No obstante, el medio provincial hace énfasis en que “la energía solar que tanto necesita el país, y que cada vez se hace más necesaria generarla en los propios cayos donde hay desarrollo turístico, merece ser instalada en sitios que la justifiquen técnica y ambientalmente, no en aquellos que la condenan a un mayor gasto, al deterioro acelerado o al conflicto con la legislación protectora”. 

“La energía solar que tanto necesita el país, y que cada vez se hace más necesaria generarla, merece ser instalada en sitios que la justifiquen técnica y ambientalmente”

Por ello, indica Invasor con tono de exigencia, “sus constructores, lejos de limitarse a cumplir plazos y presupuestos, están llamados a ser los primeros veladores del frágil ecosistema insular, con la protección de los humedales y el respeto a los corredores de fauna autóctona, especialmente las aves migratorias que allí anidan, garantía para que cada panel, cada cable y cada movimiento de tierra se realice con la mínima huella ecológica posible”. Solo así, añade, “esta obra dejará de ser un simple proyecto renovable para convertirse en un verdadero símbolo de coherencia”.

El llamado se debe a casos como el parque El Bagá, “un parque natural temático que existió y desapareció más rápido de lo que duró su construcción”, debido a que la “sostenibilidad no se decreta por el tipo de tecnología que se emplea, sino por la manera en que se inserta en el territorio.

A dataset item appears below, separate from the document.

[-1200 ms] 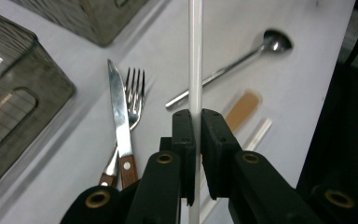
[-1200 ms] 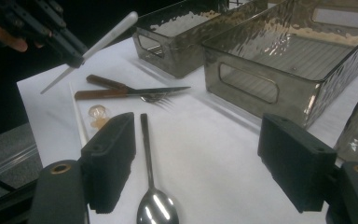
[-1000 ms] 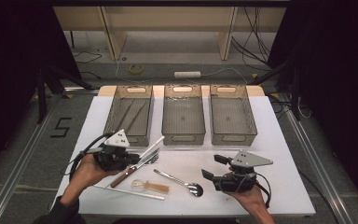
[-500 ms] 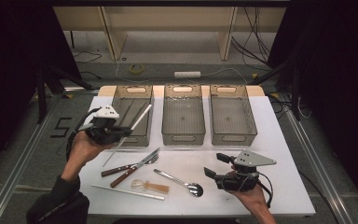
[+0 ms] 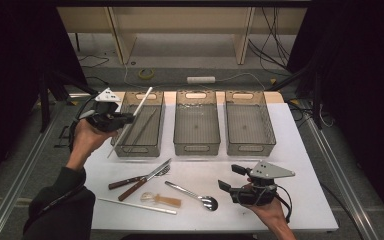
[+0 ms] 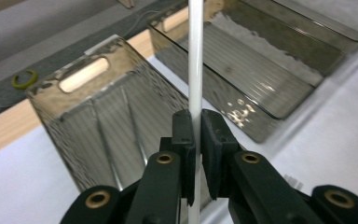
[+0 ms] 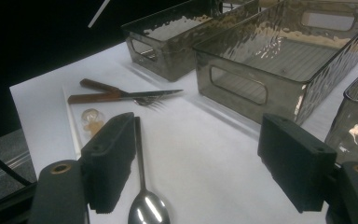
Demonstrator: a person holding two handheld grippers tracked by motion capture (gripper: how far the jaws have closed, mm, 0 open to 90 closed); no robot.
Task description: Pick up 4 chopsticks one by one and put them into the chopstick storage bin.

De los errores del pasado debería surgir, por fin, la sabiduría para no repetirlos en el presente”.

“Hoy, esas mismas decisiones se pagan con afectaciones ambientales irreversibles y costos de mantenimiento que nadie calculó entonces. No se trata de paralizar el desarrollo, sino de entender que una obra mal ubicada no es desarrollo, sino una herencia de problemas para las generaciones venideras”, insiste.

La apuesta de las autoridades para intentar hacer frente a la crisis energética del país, con apagones que superan las 20 horas en varios puntos de la Isla, es la instalación masiva de paneles solares, que estará lista por completo, siempre y cuando se cumpla el calendario que trazaron, en 24 años, hasta 2050.